Work order - Set the whole listing down again without deviation.
[Collected material — start]
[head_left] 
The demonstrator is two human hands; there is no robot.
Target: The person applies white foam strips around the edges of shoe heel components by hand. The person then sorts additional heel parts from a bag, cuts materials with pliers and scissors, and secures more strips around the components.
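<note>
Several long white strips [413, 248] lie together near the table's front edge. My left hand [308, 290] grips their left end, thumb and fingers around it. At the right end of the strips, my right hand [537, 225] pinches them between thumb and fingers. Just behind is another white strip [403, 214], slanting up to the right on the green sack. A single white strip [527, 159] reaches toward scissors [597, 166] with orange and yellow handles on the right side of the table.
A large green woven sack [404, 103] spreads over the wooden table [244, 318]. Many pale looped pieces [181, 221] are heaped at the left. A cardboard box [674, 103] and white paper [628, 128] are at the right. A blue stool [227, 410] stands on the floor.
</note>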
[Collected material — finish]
Your response -
[head_left] 
The demonstrator is two human hands; there is no robot.
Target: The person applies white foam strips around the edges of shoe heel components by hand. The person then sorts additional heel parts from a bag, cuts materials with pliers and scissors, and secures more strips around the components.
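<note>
Several long white strips [413, 248] lie together near the table's front edge. My left hand [308, 290] grips their left end, thumb and fingers around it. At the right end of the strips, my right hand [537, 225] pinches them between thumb and fingers. Just behind is another white strip [403, 214], slanting up to the right on the green sack. A single white strip [527, 159] reaches toward scissors [597, 166] with orange and yellow handles on the right side of the table.
A large green woven sack [404, 103] spreads over the wooden table [244, 318]. Many pale looped pieces [181, 221] are heaped at the left. A cardboard box [674, 103] and white paper [628, 128] are at the right. A blue stool [227, 410] stands on the floor.
</note>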

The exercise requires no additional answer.